[Source data]
※
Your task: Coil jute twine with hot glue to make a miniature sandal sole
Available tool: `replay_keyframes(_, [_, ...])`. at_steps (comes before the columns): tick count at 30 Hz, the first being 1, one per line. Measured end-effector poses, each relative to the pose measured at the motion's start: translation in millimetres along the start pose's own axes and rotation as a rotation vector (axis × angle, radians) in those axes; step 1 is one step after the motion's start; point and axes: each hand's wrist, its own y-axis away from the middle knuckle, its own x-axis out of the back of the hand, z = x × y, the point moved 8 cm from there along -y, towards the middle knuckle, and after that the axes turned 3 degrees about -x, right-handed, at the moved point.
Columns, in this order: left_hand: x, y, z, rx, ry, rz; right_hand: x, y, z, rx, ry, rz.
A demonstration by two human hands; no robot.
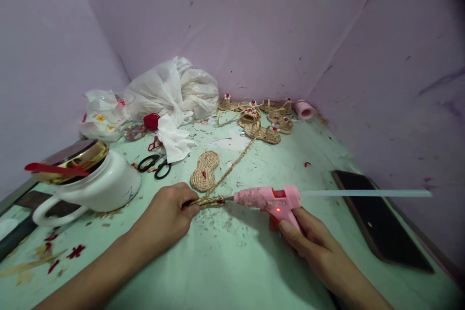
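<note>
A small jute piece [209,201] lies on the pale green table [225,271] just in front of the person. Its near end is pinched under the fingertips [191,208] of the left hand [167,218], which are closed together on it and press it to the surface. The free end sticks out to the right of those fingers and meets the metal nozzle of a pink glue gun [269,198]. The right hand [308,242] is wrapped around the gun's grip from below, with its fingers [290,230] clamped on the handle and a red light glowing just above them. A long clear glue stick [363,193] juts from the back of the gun toward the right. From the pinched piece a jute cord [236,160] runs diagonally up the table, past an oval jute sole [205,170] lying just beyond the left hand, to a cluster of small jute slippers [261,123] near the wall. A pink spool [305,110] stands beside them. Black scissors [154,164] lie left of the sole, below a crumpled white tissue [174,138] and a white plastic bag [174,87]. A white mug [98,186] with a gold lid and a red spoon [54,169] across it sits at the far left. A dark flat slab [378,218] lies well to the right.
</note>
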Motion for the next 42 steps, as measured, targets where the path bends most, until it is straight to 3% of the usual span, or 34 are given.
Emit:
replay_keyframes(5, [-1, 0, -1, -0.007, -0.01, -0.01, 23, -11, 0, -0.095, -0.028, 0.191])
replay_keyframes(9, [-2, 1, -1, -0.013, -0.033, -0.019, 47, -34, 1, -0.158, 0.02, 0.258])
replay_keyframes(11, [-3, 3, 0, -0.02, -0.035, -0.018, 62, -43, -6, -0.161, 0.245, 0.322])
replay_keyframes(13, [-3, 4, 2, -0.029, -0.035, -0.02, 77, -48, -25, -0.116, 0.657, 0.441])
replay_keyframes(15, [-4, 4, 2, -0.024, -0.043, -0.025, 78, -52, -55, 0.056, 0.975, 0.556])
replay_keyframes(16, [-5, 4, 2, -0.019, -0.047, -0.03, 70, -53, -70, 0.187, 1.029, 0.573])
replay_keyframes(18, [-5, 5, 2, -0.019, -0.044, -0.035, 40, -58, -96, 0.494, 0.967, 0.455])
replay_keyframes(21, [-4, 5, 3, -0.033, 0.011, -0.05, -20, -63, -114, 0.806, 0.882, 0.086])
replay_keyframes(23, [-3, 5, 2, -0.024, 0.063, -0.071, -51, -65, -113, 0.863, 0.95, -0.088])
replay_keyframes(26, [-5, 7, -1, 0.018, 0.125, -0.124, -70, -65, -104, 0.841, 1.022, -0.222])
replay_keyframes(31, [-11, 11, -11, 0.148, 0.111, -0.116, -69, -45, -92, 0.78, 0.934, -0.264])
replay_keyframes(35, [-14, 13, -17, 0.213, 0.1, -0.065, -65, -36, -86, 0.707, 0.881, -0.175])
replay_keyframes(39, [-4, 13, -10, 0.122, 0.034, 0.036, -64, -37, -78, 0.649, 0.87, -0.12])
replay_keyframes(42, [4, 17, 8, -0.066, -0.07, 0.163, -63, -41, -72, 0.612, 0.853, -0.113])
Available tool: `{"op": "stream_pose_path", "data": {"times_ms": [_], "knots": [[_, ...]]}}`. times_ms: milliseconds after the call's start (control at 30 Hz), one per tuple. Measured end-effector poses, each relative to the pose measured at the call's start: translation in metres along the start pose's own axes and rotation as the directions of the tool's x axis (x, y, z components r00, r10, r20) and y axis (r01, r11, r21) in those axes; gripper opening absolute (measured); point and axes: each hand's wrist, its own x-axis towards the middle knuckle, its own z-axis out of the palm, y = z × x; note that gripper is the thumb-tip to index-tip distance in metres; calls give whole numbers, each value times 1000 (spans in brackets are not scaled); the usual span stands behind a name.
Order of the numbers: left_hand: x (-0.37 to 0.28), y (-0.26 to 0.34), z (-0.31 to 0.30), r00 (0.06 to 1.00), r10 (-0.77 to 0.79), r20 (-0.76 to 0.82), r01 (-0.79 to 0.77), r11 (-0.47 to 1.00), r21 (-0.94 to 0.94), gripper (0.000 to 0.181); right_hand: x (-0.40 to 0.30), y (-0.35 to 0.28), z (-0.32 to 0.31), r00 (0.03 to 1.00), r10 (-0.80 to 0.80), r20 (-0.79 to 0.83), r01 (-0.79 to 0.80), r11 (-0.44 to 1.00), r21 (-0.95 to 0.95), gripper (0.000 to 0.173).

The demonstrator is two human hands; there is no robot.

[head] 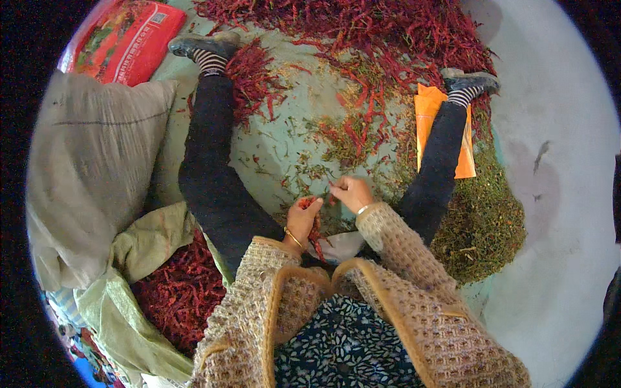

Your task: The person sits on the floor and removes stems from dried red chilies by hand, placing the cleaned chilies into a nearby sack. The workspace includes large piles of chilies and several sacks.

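Note:
My left hand (302,219) is closed around a bunch of dried red chili peppers (318,240), whose tips hang out below the palm. Close by on the right, my right hand (354,194) has thumb and forefinger pinched on a small chili stem (330,173); the fingers partly hide it. Below both hands, scattered loose stems (310,175) lie on the pale green ground sheet (264,140) between my outstretched legs. A smaller heap of dried red chilies (253,80) rests against the inside of my left ankle.
A large chili pile (378,29) spans the far side. At right, a heap of stems (478,228) lies near an orange packet (427,114) under my right leg. On the left stand an open sack of chilies (104,310), a full grey sack (97,169) and a red printed bag (140,43).

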Motion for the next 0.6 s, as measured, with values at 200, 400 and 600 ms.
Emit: {"op": "stream_pose_path", "data": {"times_ms": [200, 400, 600], "knots": [[10, -14, -8, 994, 108, 24, -110, 990, 84, 18, -28, -31, -11, 993, -101, 67, 88, 983, 164, 28], [8, -7, -7, 998, 58, -19, -57, 997, 58, 18, 42, -38, 13, 784, -612, -105, 415, 642, -644, 25], [0, 0, -5, 998, 69, -3, -69, 997, 22, 23, -25, 29, 30, 929, -282, 241, 364, 821, -441, 25]]}}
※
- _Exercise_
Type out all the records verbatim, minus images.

- _Output for this exercise_
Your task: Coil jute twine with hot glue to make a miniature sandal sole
Available tool: `replay_keyframes(_, [_, ...])`. at_steps (comes before the columns): tick count at 30 Hz, the first being 1, one per line. Measured end-effector poses, each relative to the pose measured at the motion's start: translation in millimetres along the start pose's own axes and rotation as a rotation vector (axis × angle, radians) in those axes; step 1 is one step after the motion's start; point and axes: each hand's wrist, its own y-axis away from the middle knuckle, its own x-axis out of the back of the hand, z = x × y, the point moved 8 cm from there along -y, towards the middle knuckle, and after that the axes turned 3 degrees about -x, right-handed, at the moved point.
Columns, in this order: left_hand: x, y, z, rx, ry, rz; right_hand: x, y, z, rx, ry, rz.
A demonstration by two human hands; no robot.
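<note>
A small jute piece [209,201] lies on the pale green table [225,271] just in front of the person. Its near end is pinched under the fingertips [191,208] of the left hand [167,218], which are closed together on it and press it to the surface. The free end sticks out to the right of those fingers and meets the metal nozzle of a pink glue gun [269,198]. The right hand [308,242] is wrapped around the gun's grip from below, with its fingers [290,230] clamped on the handle and a red light glowing just above them. A long clear glue stick [363,193] juts from the back of the gun toward the right. From the pinched piece a jute cord [236,160] runs diagonally up the table, past an oval jute sole [205,170] lying just beyond the left hand, to a cluster of small jute slippers [261,123] near the wall. A pink spool [305,110] stands beside them. Black scissors [154,164] lie left of the sole, below a crumpled white tissue [174,138] and a white plastic bag [174,87]. A white mug [98,186] with a gold lid and a red spoon [54,169] across it sits at the far left. A dark flat slab [378,218] lies well to the right.
</note>
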Motion for the next 42 steps, as measured, targets where the path bends most, until it is straight to 3% of the usual span, or 34 are given.
Emit:
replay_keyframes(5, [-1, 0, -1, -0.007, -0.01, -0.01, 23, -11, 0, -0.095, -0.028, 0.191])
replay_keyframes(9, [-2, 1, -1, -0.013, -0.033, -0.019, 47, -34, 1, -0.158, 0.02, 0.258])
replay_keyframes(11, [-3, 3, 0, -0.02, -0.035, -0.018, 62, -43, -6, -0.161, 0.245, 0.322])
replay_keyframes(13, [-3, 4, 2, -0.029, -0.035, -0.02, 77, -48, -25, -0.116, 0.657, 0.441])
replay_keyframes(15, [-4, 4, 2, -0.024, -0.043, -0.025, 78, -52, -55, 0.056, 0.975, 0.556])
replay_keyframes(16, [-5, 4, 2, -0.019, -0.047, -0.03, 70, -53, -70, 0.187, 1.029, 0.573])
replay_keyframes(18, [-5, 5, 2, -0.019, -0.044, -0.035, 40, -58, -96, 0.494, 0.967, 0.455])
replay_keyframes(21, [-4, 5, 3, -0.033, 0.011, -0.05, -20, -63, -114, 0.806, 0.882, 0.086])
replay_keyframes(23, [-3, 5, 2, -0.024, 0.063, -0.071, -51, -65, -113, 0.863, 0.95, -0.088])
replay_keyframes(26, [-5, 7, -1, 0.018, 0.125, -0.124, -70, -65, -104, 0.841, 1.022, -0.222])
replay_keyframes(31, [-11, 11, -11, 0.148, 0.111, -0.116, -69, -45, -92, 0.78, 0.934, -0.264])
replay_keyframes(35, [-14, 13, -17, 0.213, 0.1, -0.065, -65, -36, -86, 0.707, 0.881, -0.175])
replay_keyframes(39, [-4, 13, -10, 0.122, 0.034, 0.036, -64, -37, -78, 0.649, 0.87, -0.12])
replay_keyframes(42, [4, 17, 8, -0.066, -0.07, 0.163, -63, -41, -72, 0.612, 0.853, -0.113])
Available tool: `{"op": "stream_pose_path", "data": {"times_ms": [_], "knots": [[_, ...]]}}`. times_ms: milliseconds after the call's start (control at 30 Hz), one per tuple. Measured end-effector poses, each relative to the pose measured at the call's start: translation in metres along the start pose's own axes and rotation as the directions of the tool's x axis (x, y, z components r00, r10, r20) and y axis (r01, r11, r21) in those axes; gripper opening absolute (measured); point and axes: each hand's wrist, its own x-axis towards the middle knuckle, its own z-axis out of the palm, y = z × x; note that gripper is the thumb-tip to index-tip distance in metres; calls give whole numbers, each value times 1000 (spans in brackets are not scaled); the usual span stands behind a name.
Order of the numbers: left_hand: x (-0.37 to 0.28), y (-0.26 to 0.34), z (-0.31 to 0.30), r00 (0.06 to 1.00), r10 (-0.77 to 0.79), r20 (-0.76 to 0.82), r01 (-0.79 to 0.77), r11 (-0.47 to 1.00), r21 (-0.94 to 0.94), gripper (0.000 to 0.181); right_hand: x (-0.40 to 0.30), y (-0.35 to 0.28), z (-0.32 to 0.31), r00 (0.03 to 1.00), r10 (-0.80 to 0.80), r20 (-0.79 to 0.83), r01 (-0.79 to 0.80), r11 (-0.44 to 1.00), r21 (-0.95 to 0.95), gripper (0.000 to 0.173).

The demonstrator is two human hands; there is no robot.

[head] 

Your task: The person sits on the floor and removes stems from dried red chilies by hand, placing the cleaned chilies into a nearby sack. The workspace includes large piles of chilies and several sacks.

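Note:
My left hand (302,219) is closed around a bunch of dried red chili peppers (318,240), whose tips hang out below the palm. Close by on the right, my right hand (354,194) has thumb and forefinger pinched on a small chili stem (330,173); the fingers partly hide it. Below both hands, scattered loose stems (310,175) lie on the pale green ground sheet (264,140) between my outstretched legs. A smaller heap of dried red chilies (253,80) rests against the inside of my left ankle.
A large chili pile (378,29) spans the far side. At right, a heap of stems (478,228) lies near an orange packet (427,114) under my right leg. On the left stand an open sack of chilies (104,310), a full grey sack (97,169) and a red printed bag (140,43).
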
Motion for the next 0.6 s, as measured, with values at 200, 400 and 600 ms.
Emit: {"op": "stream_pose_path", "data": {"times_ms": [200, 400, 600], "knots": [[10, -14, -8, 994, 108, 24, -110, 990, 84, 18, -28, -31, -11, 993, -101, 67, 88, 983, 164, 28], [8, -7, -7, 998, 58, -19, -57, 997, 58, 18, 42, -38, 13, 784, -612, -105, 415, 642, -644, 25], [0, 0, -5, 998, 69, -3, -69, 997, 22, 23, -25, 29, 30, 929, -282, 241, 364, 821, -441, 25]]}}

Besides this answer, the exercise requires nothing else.